# Tutorial 2: Surrogate modelling with Kriging

A major issue in Uncertainty Quantification is the high-cost of evaluating the computational model one time (e.g. a CFD code) - combined with the large number of evaluations needed.  *Surrogate modelling* is a general term, describing replacing the CFD code with a cheap map that approximates it.  The polynomial stochastic methods are also surrogate models when used for interpolation (as opposed to quadrature).

With $d \in\mathbb{N}$ the number of parameters (the *dimension*), and a scalar output, any simulation code $g(\cdot)$ is schematically:
$$
g: \mathbb{R}^d\rightarrow \mathbb{R}
$$
to be approximated by a surrogate model $\hat g(\cdot)$:
$$
g(\mathbf{x}) \simeq \hat g(\mathbf{x}),\quad \mathbf{x}\in\Omega \subset \mathbb{R}^d.
$$

Surrogate models can be interpolative or regressive.  Some examples:

* Stochastic polynomial interpolants, including sparse-grids;
* Linear regression;
* Radial-basis function interpolation.

Our goal in this tutorial is to implement and explore the *stochastic* regressive surrogate model $\hat g$ called variously "Kriging" (by engineers) or "Gaussian Process Regression" (by mathematicians).  For simplicity will will consider the case $d=1$, but the generalization to higher-dimensions is striaghtforward.

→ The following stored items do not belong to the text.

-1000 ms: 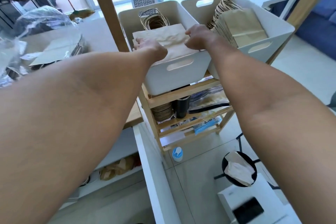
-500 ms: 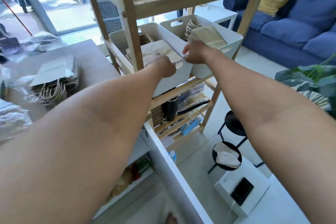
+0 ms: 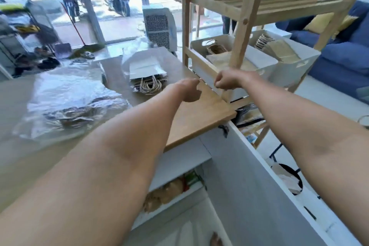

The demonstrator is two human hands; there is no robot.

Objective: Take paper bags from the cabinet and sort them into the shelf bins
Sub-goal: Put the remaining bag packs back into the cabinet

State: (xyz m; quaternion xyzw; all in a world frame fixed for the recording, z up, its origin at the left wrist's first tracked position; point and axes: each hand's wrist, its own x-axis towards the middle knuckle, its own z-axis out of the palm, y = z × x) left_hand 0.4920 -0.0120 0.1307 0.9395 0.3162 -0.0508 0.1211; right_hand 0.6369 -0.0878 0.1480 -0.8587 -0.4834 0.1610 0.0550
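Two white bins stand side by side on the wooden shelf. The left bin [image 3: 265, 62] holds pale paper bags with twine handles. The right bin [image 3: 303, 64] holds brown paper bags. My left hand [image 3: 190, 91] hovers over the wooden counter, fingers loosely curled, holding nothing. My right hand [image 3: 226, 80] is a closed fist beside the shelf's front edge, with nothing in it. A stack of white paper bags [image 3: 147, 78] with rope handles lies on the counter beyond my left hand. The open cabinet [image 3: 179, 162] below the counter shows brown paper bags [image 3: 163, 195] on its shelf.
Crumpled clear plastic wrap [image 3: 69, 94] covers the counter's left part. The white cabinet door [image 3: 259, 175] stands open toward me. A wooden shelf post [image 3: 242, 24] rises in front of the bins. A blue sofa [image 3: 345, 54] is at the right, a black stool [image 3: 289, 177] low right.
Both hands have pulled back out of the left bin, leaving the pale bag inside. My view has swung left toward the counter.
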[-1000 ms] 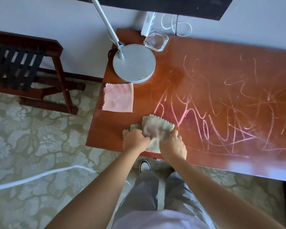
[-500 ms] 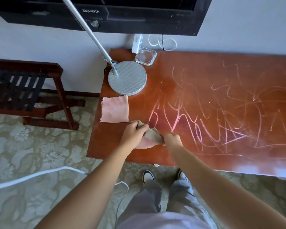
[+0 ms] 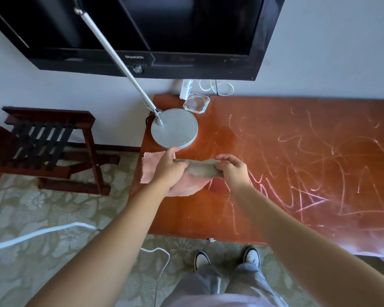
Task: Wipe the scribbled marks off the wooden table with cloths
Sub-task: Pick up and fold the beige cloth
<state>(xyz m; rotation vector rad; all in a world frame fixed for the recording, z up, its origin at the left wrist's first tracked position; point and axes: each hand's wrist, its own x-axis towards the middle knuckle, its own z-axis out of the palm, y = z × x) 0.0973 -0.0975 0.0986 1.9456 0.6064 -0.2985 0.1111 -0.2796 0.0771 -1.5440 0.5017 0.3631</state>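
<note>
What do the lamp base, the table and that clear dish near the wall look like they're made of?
Lamp base: brushed metal by its look, silver with fine ridges. Table: wood, glossy reddish varnish that reflects light. Dish: thick clear glass or crystal, faceted edges.

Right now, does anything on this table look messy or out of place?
Yes. Pink scribbled marks sprawl across most of the wooden table, from near the lamp base to the right edge. Both the left hand and right hand hold a folded cloth above it.
</note>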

We will consider the test-function
$$
g(x) = \sin(cx^2)\cdot (1+x) + (1+x^2),\quad c=40,
$$

In [None]:
%matplotlib inline
import numpy as np
import matplotlib.pyplot as plt
import scipy.integrate as integrate
import scipy.interpolate as interpolate
import scipy.stats as stats

c = 40
def g(x): return np.sin(x*x*c)*(1+x) + (1+x**2)

In [None]:
x = np.linspace(0, 1, 201)
plt.plot(x, g(x), '-')
plt.xlabel(r'$x$'); plt.ylabel(r'$g(\cdot)$')

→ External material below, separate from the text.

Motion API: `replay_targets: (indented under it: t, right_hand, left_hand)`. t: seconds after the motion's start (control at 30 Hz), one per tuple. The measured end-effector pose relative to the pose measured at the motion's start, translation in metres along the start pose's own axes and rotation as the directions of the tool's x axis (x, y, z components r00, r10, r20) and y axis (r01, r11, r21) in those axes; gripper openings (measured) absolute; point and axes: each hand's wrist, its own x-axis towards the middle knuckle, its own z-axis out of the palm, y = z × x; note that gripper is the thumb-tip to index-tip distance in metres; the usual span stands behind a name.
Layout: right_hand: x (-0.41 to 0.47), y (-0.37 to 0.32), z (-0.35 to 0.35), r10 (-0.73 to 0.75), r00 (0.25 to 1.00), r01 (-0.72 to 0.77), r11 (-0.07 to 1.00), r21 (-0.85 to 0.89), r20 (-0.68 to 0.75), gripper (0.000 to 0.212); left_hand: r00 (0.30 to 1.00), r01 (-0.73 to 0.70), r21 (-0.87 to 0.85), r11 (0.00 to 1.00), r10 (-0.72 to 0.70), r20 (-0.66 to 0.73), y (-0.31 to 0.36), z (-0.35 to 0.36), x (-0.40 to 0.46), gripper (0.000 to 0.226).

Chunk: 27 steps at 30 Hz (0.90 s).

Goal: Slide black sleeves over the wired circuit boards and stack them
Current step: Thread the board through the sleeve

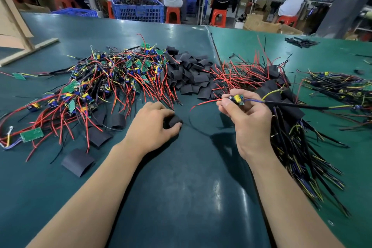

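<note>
My right hand point(247, 119) pinches a small wired circuit board point(237, 99) with a yellow part, held above the table; its red wire trails left and a black cable runs right. My left hand point(153, 125) rests on the green mat, fingers curled round a black sleeve point(174, 121). A tangled pile of bare boards with red and black wires point(104, 82) lies at the left. Behind it is a heap of loose black sleeves point(191, 74). To the right of my right hand lies a stack of sleeved boards point(285, 106) with wires fanned out.
Loose flat sleeves point(77, 162) lie at the front left on the green mat point(181, 197). Another bundle of wired boards point(340, 86) sits far right. A wooden frame point(24, 46) stands at the back left. Seated workers and a blue crate point(138, 10) are beyond the table.
</note>
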Motion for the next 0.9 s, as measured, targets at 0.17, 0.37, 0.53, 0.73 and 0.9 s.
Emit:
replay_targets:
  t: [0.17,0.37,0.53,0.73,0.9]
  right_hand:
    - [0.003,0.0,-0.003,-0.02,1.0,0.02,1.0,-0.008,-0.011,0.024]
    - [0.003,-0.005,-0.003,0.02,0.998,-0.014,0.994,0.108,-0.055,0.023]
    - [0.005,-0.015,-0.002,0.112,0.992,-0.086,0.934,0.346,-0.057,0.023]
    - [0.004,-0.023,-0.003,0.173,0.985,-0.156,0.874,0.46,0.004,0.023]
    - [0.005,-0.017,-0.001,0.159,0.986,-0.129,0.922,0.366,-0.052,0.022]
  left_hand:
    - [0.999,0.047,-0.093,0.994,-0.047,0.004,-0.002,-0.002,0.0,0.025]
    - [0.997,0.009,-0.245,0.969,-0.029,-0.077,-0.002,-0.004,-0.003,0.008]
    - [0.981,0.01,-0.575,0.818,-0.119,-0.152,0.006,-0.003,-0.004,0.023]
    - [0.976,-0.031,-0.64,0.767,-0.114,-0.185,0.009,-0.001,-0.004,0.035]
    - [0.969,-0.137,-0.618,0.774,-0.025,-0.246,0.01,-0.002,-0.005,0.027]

## Discretizing the domain $\Omega$
**EXERCISE 1**

Generate about $M=10$ *training nodes* randomly on $\Omega = [0,1]$ (e.g. with `np.random.rand()`), and additionally about $N=100$ *test nodes* uniformly spaced on $\Omega = [0,1]$.  Concatenate these arrays (e.g. with `np.hstack()`) to get a single array of both training and test nodes, "all".  To check your code `x_all.shape == (M+N,)` should be `True`.

In [None]:
M =
N =

x_train = 
x_test = 
x_all = 

## Sampling from the prior

The first step is computing the prior covariance matrix based on the definition in the notes:
$$
[P]_{ij} := \sigma_y^2 r(x_i, x_j, l),\quad r(x_i,x_j,l) := \exp\left\{-\frac{|x_i-x_j|^2}{2 l^2}\right\}
$$
In the following code `r()` with array arguments `xi` and `xj`, computes the function $r()$ above, for all combinations of array entries, and returns the result in a matrix. 

In [None]:
def distances_all(xi,xj): 
    return np.abs(xi[np.newaxis,:] - xj[:,np.newaxis])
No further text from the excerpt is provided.